Już niejednokrotnie opowiadałam Wam o tym, że bardzo lubię gotować, a jeszcze bardziej lubię jeść pyszne potrawy. Zupy to dla nas temat dość ciężki – bo w domu jadam je tylko ja i Tomek, mała wzbrania się wszystkimi siłami, co jest dość dziwne – gdy była malutka jadła je codziennie. Najlepsza zupa jaką można sobie wyobrazić właśnie w taką pogodę to zdecydowanie ta z czerwonej soczewicy, z pomidorami i masą przypraw. Niesamowicie rozgrzewa i syci, a do tego jest mega pyszna.
– 200g soczewicy czerwonej
– puszka pomidorów lub 2-3 pomidory sparzone i pokrojone w kosteczkę
– 2 średnie cebule
– 3 marchewki
– 2-3 ziemniaki
– szczypta chilli
– świeżo zmielony pieprz
– sól
– szczypta garam masala
– szczypta curry
– pietruszka
– starty imbir do smaku
– odrobina kurkumy
Soczewicę gotujemy w lekko osolonej wodzie około 10 minut aż zmięknie (nie dopuśćcie do momentu, gdy zrobi się z niej papka) i odstawiamy na później. Na rozgrzanym oleju prażymy kurkumę, curry, garam masalę i chili (możecie dodać imbir jeśli lubicie) przez około minutę, cały czas mieszając. Wrzucamy pokrojone w kostkę ziemniaki, marchew, pietruszkę i cebulę i dusimy około 10 minut. Dodajemy pomidory wraz z zalewą (jeśli trzeba, również kroimy je w kostkę), wlewamy około 3 szklanek wody i dodajemy jeszcze łyżkę soli i całość gotujemy, aż warzywa będą miękkie. Pod koniec dodajemy soczewicę, ewentualnie sól i pieprz do smaku, doprowadzamy do wrzenia i gotujemy przez 2-3 minuty.

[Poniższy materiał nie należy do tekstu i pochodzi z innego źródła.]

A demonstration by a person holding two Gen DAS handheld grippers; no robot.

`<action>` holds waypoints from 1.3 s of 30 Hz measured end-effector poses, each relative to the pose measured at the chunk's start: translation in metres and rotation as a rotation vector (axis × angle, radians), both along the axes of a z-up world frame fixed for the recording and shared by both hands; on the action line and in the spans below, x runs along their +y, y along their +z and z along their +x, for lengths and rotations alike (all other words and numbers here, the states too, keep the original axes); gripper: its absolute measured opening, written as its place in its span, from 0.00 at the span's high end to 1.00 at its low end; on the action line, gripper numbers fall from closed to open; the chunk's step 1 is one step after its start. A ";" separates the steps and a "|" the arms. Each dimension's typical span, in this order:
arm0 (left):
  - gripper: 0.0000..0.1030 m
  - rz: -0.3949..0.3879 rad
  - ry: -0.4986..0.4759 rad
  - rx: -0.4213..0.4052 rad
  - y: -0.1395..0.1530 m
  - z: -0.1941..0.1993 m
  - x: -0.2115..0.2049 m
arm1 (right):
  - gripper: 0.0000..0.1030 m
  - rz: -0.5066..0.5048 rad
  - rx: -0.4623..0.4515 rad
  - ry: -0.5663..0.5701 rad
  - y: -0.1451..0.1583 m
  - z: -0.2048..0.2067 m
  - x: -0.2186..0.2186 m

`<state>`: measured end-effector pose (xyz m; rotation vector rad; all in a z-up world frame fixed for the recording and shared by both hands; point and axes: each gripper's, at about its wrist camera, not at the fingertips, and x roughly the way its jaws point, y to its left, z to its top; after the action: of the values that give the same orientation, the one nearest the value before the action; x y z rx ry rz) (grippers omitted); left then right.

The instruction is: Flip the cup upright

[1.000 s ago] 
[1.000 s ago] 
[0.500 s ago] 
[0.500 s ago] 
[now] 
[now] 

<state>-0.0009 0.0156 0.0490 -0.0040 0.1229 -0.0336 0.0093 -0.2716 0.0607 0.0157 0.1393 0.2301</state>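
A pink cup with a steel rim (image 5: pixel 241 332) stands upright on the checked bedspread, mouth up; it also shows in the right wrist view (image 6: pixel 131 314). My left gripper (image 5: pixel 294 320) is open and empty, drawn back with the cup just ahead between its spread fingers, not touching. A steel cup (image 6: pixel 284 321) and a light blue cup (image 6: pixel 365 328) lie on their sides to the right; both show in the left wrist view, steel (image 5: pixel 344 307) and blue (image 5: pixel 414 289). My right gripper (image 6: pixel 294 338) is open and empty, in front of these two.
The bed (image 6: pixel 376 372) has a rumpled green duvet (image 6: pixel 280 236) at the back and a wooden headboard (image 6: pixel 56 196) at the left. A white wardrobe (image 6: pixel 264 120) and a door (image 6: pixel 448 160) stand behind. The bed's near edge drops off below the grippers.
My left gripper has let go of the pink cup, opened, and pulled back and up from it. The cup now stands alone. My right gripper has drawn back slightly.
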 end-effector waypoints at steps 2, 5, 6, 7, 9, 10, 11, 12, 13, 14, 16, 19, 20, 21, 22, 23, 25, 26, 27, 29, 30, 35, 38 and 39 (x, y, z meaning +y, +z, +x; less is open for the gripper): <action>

Oto sambar – najbardziej aromatyczna zupa jaką jadłam! Tak naprawdę intensywność smaku zależy wyłącznie od Waszych upodobań, ja dodaję to, co aktualnie mam w domu. W wielu przepisach znajdziecie także opcję z mlekiem kokosowym – wystarczy pół szklanki).
Jeśli jesteście zmarźluchami, uwierzcie mi, że ta zupa rozgrzeje Was bardzo mocno! Ja ją uwielbiam, a jeszcze, gdy zrobi mi ją siostra – rozpływam się. Próbowałyście jej kiedyś?